### EXERCISE DETAILS
Could you give the data below again exactly, apart from the pictures?

### DATA
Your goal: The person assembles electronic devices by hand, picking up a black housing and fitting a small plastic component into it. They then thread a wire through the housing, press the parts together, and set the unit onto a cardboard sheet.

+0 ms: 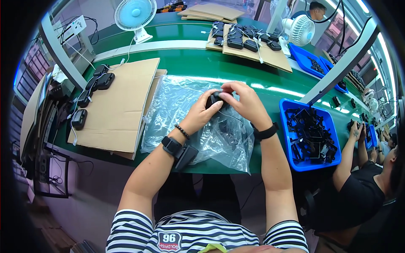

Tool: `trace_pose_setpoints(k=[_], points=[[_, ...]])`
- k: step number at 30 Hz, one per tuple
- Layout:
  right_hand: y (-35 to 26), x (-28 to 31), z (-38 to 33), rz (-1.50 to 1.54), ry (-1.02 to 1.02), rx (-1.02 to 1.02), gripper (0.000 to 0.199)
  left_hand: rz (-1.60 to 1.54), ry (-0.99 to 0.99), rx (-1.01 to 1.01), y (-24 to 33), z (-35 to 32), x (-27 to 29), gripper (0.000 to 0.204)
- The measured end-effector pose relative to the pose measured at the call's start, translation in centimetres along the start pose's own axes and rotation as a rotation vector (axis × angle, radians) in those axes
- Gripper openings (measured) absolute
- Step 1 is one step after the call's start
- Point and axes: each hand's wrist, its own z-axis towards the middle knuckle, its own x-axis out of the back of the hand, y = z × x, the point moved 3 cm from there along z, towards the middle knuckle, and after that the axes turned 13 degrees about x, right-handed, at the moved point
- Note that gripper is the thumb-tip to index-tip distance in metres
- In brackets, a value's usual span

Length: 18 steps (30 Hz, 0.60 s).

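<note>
The head camera looked steeply down from close above, facing the table (pixel 202 67) toward twelve o'clock, forearms entering from six o'clock.

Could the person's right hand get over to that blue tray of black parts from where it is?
Probably yes. The right hand is busy holding a small black device together with the left hand, but the blue tray sits open-topped just to its right, with only bare green table between.

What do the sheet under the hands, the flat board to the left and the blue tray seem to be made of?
Sheet: thin clear plastic film, glossy and crinkled. Flat board: brown cardboard, matt, with a layered edge. Blue tray: probably moulded plastic, smooth with even colour. Both hands hold a small black part, likely plastic.
</note>
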Motion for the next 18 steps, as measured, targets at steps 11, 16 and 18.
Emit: trace_pose_setpoints(k=[11,16,18], points=[[0.09,0.24,-0.31,0.188,-0.031,0.000,0.025,-0.124,-0.056,0.042,0.19,0.01,0.08,0.047],[0.30,0.38,-0.26,0.222,-0.036,-0.013,0.024,-0.110,-0.058,0.060,-0.09,0.30,0.22,0.048],[0.22,-0.01,-0.12,0.187,-0.050,-0.043,0.025,-0.040,-0.036,0.015,-0.05,0.17,0.22,0.046]])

### TASK SOLUTION
Your goal: The person assembles electronic devices by hand, picking up a black housing and fitting a small plastic component into it. They then thread a wire through the housing, press the parts together, and set the unit onto a cardboard sheet.

+0 ms: 

Tool: `trace_pose_setpoints(k=[_], points=[[_, ...]])`
- k: step number at 30 Hz, one per tuple
- Layout:
  right_hand: y (-35 to 26), x (-28 to 31), z (-38 to 33), rz (-1.50 to 1.54), ry (-1.02 to 1.02), rx (-1.02 to 1.02), gripper (0.000 to 0.199)
  left_hand: rz (-1.60 to 1.54), ry (-0.99 to 0.99), rx (-1.01 to 1.01), y (-24 to 33), z (-35 to 32), x (-27 to 29), gripper (0.000 to 0.204)
- The measured end-effector pose relative to the pose measured at the call's start, translation in centimetres along the start pose's own axes and rotation as a rotation vector (axis × angle, radians) in those axes
- Gripper openings (measured) absolute
- Step 1 is one step after the call's start
- Point and axes: each hand's wrist, its own z-axis towards the middle knuckle, its own x-axis out of the back of the hand, y = z × x, the point moved 3 cm from there along z, towards the middle knuckle, and after that the axes turned 13 degrees about x, right-handed, at the moved point
- Note that gripper is the thumb-tip to index-tip distance in metres
- In brackets, a value's usual span

Length: 18 steps (30 Hz, 0.60 s).

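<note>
The head camera looked steeply down from close above, facing the table (pixel 202 67) toward twelve o'clock, forearms entering from six o'clock.

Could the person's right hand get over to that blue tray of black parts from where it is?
Probably yes. The right hand is busy holding a small black device together with the left hand, but the blue tray sits open-topped just to its right, with only bare green table between.

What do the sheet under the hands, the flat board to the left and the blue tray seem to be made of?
Sheet: thin clear plastic film, glossy and crinkled. Flat board: brown cardboard, matt, with a layered edge. Blue tray: probably moulded plastic, smooth with even colour. Both hands hold a small black part, likely plastic.
</note>
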Motion for the next 18 steps, as measured, targets at steps 11, 16 and 18.
Emit: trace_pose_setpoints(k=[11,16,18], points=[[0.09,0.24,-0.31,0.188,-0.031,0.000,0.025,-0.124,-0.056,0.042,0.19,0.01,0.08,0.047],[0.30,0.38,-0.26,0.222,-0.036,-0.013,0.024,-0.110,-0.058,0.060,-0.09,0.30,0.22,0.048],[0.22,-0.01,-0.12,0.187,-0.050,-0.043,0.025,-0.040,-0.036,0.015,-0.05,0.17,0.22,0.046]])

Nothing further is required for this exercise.